D. Theoretical and Experimental Tests
A number of tests, some of which are offered commercially, have no demonstrated value for the diagnosis of CFS. These tests should not be performed unless required for diagnosis of a suspected exclusionary condition (e.g., MRI to rule out suspected multiple sclerosis) or unless they are part of a scientific study. In the latter case, written informed
consent of the patient is required. No diagnostic tests for infectious
agents, such as Epstein-Barr virus, enteroviruses, retroviruses, human
herpes virus 6, Candida albicans, and Mycoplasma incognita, are diagnostic
for CFS and as such should not be used (except to identify an illness
that would exclude a CFS diagnosis, such as mononucleosis). In addition,
no immunologic tests, including cell profiling tests such as measurements
of natural killer cell (NK) number or function, cytokine tests (e.g.,
interleukin-1, interleukin-6, or interferon), or cell marker tests (e.g.,
CD25 or CD16), have ever been shown to have value for diagnosing CFS.

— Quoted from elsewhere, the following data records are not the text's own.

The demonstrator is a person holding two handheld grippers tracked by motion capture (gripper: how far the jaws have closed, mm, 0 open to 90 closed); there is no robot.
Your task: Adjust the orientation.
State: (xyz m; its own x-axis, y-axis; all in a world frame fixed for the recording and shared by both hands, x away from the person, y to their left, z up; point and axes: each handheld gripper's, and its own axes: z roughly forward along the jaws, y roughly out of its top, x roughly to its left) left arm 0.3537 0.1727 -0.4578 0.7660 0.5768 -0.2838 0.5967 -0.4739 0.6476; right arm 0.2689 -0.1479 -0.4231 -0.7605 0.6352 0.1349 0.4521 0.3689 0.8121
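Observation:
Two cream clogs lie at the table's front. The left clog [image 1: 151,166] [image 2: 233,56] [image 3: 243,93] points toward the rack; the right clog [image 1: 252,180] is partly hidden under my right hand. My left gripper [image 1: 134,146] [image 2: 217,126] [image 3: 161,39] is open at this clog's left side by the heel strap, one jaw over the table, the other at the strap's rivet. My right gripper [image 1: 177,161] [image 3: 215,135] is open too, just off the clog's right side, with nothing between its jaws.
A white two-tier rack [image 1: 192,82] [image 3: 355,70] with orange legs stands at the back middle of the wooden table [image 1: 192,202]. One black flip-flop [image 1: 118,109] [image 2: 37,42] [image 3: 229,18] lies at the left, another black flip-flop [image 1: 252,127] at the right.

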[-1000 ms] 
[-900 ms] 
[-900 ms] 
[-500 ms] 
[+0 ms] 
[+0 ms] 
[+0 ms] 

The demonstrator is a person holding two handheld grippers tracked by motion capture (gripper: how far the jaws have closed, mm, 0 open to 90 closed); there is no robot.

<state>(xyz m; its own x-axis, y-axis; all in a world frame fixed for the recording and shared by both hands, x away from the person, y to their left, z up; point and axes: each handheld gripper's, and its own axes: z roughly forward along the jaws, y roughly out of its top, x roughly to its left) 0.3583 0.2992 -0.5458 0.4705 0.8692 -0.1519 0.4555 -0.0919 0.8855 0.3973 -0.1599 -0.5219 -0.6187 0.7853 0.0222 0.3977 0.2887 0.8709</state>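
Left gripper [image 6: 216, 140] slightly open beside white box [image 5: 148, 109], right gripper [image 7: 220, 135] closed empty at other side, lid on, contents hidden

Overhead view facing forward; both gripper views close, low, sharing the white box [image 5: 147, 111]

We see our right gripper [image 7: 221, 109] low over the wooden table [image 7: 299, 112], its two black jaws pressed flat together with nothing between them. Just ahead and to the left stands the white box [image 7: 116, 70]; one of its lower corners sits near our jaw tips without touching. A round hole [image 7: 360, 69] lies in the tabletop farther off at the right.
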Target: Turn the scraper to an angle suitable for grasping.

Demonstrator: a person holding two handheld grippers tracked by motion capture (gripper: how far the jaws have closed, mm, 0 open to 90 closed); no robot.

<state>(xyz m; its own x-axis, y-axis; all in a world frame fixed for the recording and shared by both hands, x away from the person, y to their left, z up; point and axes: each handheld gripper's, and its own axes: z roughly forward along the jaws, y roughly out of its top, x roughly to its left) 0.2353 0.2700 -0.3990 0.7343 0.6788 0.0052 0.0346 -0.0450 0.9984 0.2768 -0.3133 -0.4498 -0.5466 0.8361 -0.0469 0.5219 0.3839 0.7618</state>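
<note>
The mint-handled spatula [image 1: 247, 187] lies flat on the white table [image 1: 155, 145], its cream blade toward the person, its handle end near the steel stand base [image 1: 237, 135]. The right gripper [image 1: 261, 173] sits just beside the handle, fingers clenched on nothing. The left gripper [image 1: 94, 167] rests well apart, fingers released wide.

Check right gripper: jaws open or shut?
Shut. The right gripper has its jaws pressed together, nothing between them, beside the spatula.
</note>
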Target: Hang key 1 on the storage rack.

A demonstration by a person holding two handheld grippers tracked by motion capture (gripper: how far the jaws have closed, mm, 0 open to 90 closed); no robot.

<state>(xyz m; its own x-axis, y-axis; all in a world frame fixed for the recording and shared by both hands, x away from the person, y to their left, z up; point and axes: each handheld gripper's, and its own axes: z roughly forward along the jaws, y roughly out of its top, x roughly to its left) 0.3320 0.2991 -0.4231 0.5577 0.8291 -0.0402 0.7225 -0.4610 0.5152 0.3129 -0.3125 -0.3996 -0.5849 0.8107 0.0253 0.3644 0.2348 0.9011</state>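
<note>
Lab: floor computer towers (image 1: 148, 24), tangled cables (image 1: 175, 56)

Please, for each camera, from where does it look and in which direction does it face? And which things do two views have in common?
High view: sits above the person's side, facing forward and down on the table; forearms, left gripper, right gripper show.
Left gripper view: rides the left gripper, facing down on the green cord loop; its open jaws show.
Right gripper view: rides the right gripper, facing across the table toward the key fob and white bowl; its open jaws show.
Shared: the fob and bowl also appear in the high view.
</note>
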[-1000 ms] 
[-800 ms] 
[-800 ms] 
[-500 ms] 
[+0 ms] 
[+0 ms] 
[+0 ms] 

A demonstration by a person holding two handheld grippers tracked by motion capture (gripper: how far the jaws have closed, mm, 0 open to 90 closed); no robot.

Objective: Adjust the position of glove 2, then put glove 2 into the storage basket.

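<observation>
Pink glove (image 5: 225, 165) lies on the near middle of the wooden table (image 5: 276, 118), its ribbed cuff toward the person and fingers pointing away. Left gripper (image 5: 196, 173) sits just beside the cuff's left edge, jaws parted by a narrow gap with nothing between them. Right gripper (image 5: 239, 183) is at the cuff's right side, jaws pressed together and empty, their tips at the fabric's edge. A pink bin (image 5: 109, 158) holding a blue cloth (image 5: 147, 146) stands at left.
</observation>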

Other tests that must be regarded as experimental for making the diagnosis
of CFS include the tilt table test for NMH, and imaging techniques such
as MRI, PET-scan, or SPECT-scan.
Reports of a pathway marker for CFS as well as a urine marker for CFS are undergoing further study; however, neither is considered useful for diagnosis at this time.
Careful Consideration of Information about CFS
Because the cause of CFS has not been identified and its effect on the
body is not well understood, periodically new unvalidated beliefs about
cures and causes of CFS are widely circulated. These may be based on one
or more recent reports from the peer-reviewed scientific literature, or
they may evolve from the anecdotal remarks of clinicians or scientists
at medical meetings. In some cases the origin is obscure. Even work that
is of sufficiently high caliber to be published in the scientific literature is not without limitations and design flaws, and all published work needs to be verified and expanded on by others before it can be applied with confidence in clinical situations. With regard to some stories that are currently circulating about CFS:
- (i) there is no evidence that CFS patients lose their fingerprints;
- (ii) there is no scientific evidence of any nutritional deficiency in CFS patients; and
- (iii) suicides of CFS patients have been reported, but the rate of occurrence has not been well-studied and it is not known whether the rate is higher or lower than what would be expected in the general population. It is not practical to address all of the information that circulates or emerges regarding CFS. Simply be advised to be wary of information that points to sure cures or that alludes to pathological damage as a consequence of CFS. Specific questions should be discussed with the patient's physician, local or state health department, CDC, or one of the national patient support organizations.